(148b) Rupture of Cancer Cells Under Microcirculatory Conditions

Survival of circulating tumor cells (CTCs) in blood circulation is essential for cancer metastasis. However, fluid forces in microcirculation have been shown to cause cell rupture, lending to the notion that such mechanical trauma of CTCs is responsible for metastatic inefficiency. Literature evidence for tumor cell death due to mechanical damage remains ambiguous and moreover the physical mechanisms of cell rupture are poorly understood. Here, we develop a microfluidic capillary model of microcirculation that contains an array of flow bifurcations and investigate rupture of tumor cells. We find that when a cancer cell arrives at a narrow bifurcation, it is strongly deformed and stretched into the bifurcating branches, eventually causing a cytosol-filled membrane-bound vesicle to be pinched-off. To identify the essential features of the mechanism underlying the rupture process, we used a library of drugs that (i) either enhance or inhibit the polymerization of actin and microtubules (ii) inhibit myosin II and decrease cortical tension, and (iii) condense and decondense nuclear chromatin. Results from these studies show that the mechanical properties of the membrane and cytoskeletal filaments play an important role in regulating the time-scale for rupture of tumor cells, but not the nucleus. In addition, the vesicle size was not sensitive to any of the drug treatments indicating that the cytosol content determines the vesicle volume. We develop a model that is a result of balance between external fluid pressure and stresses internal to the cell, which captures the key experimental observations.

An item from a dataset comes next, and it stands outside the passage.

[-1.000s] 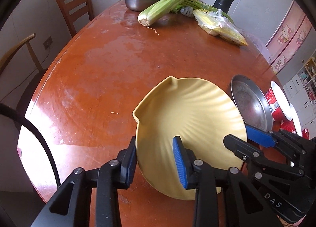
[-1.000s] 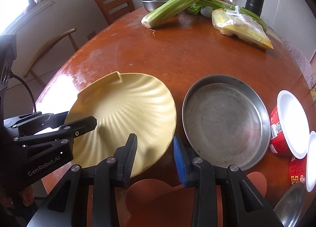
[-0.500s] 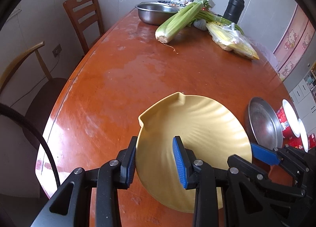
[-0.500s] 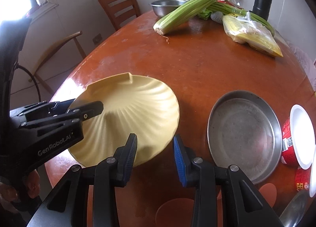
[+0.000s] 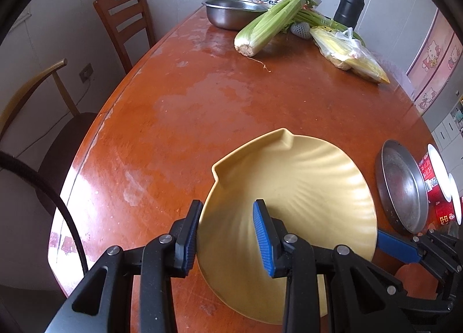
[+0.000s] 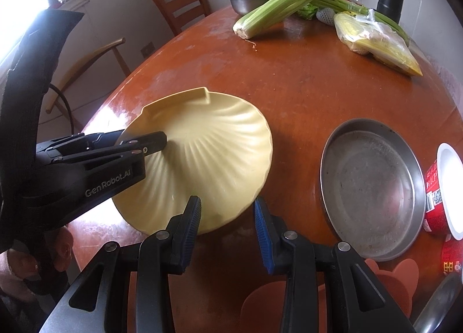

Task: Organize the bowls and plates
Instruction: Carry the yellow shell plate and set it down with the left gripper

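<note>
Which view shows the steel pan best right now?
Right wrist: the steel pan sits nearly whole and unobstructed, its inside visible, right of the yellow shell plate. Left wrist shows the pan only squeezed at the right edge.
</note>
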`<state>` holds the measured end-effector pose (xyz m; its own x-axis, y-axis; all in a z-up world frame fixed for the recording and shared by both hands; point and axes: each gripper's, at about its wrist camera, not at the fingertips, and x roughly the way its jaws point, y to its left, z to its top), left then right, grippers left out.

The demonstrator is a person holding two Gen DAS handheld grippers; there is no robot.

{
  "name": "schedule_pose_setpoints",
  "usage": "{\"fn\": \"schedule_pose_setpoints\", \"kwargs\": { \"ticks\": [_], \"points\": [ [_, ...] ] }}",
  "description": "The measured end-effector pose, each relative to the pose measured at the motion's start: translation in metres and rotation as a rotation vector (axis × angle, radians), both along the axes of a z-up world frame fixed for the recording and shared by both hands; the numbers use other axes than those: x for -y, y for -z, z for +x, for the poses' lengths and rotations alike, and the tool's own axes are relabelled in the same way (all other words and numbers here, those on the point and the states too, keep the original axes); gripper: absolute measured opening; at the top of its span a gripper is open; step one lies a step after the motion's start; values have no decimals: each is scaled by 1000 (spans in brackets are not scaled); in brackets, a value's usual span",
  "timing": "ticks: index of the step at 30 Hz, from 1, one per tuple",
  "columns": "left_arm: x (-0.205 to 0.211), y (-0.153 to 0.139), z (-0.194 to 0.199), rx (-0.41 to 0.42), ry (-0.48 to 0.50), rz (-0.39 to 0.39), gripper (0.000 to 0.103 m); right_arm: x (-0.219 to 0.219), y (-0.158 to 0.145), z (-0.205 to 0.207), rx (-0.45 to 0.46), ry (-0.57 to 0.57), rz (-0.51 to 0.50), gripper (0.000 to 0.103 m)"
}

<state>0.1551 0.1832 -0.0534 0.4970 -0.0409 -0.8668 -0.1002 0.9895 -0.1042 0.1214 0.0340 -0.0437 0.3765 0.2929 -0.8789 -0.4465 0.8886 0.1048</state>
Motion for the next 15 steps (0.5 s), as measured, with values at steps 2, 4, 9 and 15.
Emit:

Taken together, our results support a picture, where under mechanical stress, the cytosol flows through the elastic cytoskeleton and fills the membrane that is detached from the cortex, similar to cellular blebbing. Finally, we find that a very small fraction of the ruptured tumor cells undergo apoptosis, suggesting that CTCs can survive the impact of fluid forces in microcirculation and that mechanical trauma is not a significant cause for metastatic inefficiency.